Sur ce point, la bioénergie se heurte au temps de récupération du carbone : temps qu’il faut aux nouveaux arbres en croissance pour réabsorber le carbone libéré lors de la combustion. Loin d’être neutre en carbone, la combustion de la biomasse forestière ajoute en fait du CO2 à l’atmosphère pendant la période de récupération du carbone, qui pour les arbres les plus pertinents se situe entre 50 et 100 ans. Un délai incompatible avec l’urgence climatique qui réclame des mesures immédiates et drastiques. C’est pourquoi, l’EASAC recommande la mise en place d’une période de récupération maximale, compatible avec l’accord de Paris.

L’EASAC note que lors de la conférence de Madrid (COP25) : "nous avons vu des gouvernements nationaux vouloir montrer leur succès. Des règles de comptabilité carbone trompeuses permettent de réduire les émissions nationales sur papier simplement en passant du charbon (où les émissions doivent être déclarées) à la biomasse importée (déclarée comme zéro émission).

« La biomasse forestière pour l’énergie est saluée comme la "solution miracle" proverbiale qui offre un avantage mutuel aux décideurs politiques, aux forestiers et aux sociétés énergétiques, car les règles actuelles lui permettent d’être subventionnée sans discernement en tant qu’énergie renouvelable.
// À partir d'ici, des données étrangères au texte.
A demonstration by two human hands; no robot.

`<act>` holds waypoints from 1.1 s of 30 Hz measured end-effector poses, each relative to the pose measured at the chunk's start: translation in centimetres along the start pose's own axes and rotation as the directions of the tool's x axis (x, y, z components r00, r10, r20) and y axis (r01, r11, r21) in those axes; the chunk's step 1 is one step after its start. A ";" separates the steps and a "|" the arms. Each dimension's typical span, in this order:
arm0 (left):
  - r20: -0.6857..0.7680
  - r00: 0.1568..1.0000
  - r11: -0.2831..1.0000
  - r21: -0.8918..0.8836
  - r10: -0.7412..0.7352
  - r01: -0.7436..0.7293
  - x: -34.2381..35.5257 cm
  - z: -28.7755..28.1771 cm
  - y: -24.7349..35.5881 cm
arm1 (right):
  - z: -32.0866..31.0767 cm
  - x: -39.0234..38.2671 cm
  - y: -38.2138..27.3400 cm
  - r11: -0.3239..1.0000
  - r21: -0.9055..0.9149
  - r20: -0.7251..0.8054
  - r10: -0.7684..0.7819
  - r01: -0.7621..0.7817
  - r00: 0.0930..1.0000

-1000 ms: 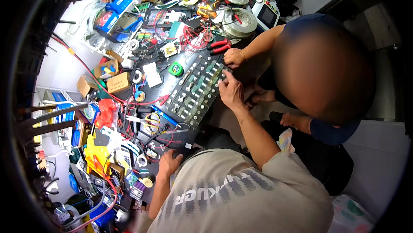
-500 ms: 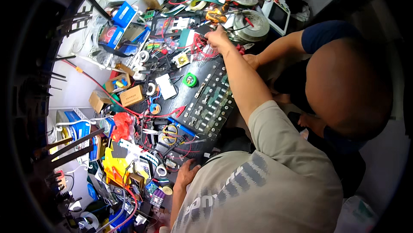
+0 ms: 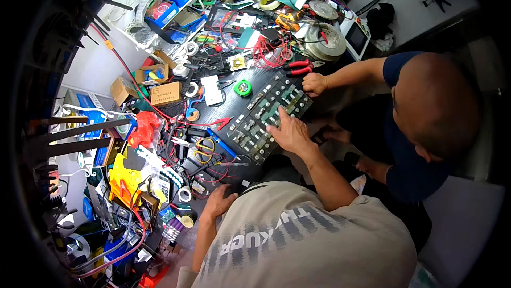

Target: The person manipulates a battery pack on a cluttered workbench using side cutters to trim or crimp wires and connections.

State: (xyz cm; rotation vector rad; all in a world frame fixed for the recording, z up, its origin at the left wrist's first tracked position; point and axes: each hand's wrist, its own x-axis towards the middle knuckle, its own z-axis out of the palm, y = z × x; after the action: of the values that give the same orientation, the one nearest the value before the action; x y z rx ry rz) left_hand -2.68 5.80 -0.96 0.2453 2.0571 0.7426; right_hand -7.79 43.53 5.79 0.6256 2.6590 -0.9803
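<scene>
A dark flat board [image 3: 269,115] with rows of metal studs and pale rectangular pieces lies along the right edge of the black table. Over its middle is my right hand [image 3: 291,135], index finger stretched onto the board and thumb apart, with nothing held. My left hand [image 3: 219,201] rests at the near table edge, fingers loosely extended and empty. Beyond the board's far end lie red-handled pliers [image 3: 299,68]. A co-worker's closed hand [image 3: 315,84] is beside the board's far right corner; whether it holds anything is hidden.
A green tape measure [image 3: 242,87], white box [image 3: 212,90], blue pen-like tool [image 3: 221,143] and red wire bundle [image 3: 269,51] lie around the board. Tools, cables and cartons [image 3: 166,94] crowd the left side. The co-worker in dark blue [image 3: 412,181] leans in from the right.
My right hand has come back from the red wires at the far end to the board. The view has shifted; the co-worker's hand is now at the board's corner, the pliers in plain sight.
</scene>
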 end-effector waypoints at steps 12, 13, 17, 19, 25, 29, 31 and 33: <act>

Mais pour le climat, c’est comme sauter de la poêle dans le feu », explique le Dr William Gillett, directeur du programme énergétique de l’EASAC.

Si les bûches de bois ou les granulés de bois sont considérés - à tort - comme une source d’énergie renouvelable et neutre en carbone qu’il faut encourager, leur combustion dans de mauvaises conditions peut également constituer une part significative de la pollution aux particules fines. Ainsi, en France, en 2018, le chauffage au bois domestique était responsable de 43 % des émissions nationales en PM 2.5, ainsi que plus de la moitié des très fines émissions en PM 1.0.

Or, plus les particules sont fines, plus elles pénètrent profondément dans l’organisme. Rappelons que le Centre International de la Recherche sur le Cancer a déclaré en 2013 les particules fines comme étant cancérogènes pour l’humain. En France, les particules fines sont responsables d’environ 40 000 décès par an selon Santé Publique France, dont 17 000 pourraient être évités en respectant les valeurs limites recommandées par l’Organisation Mondiale de la Santé.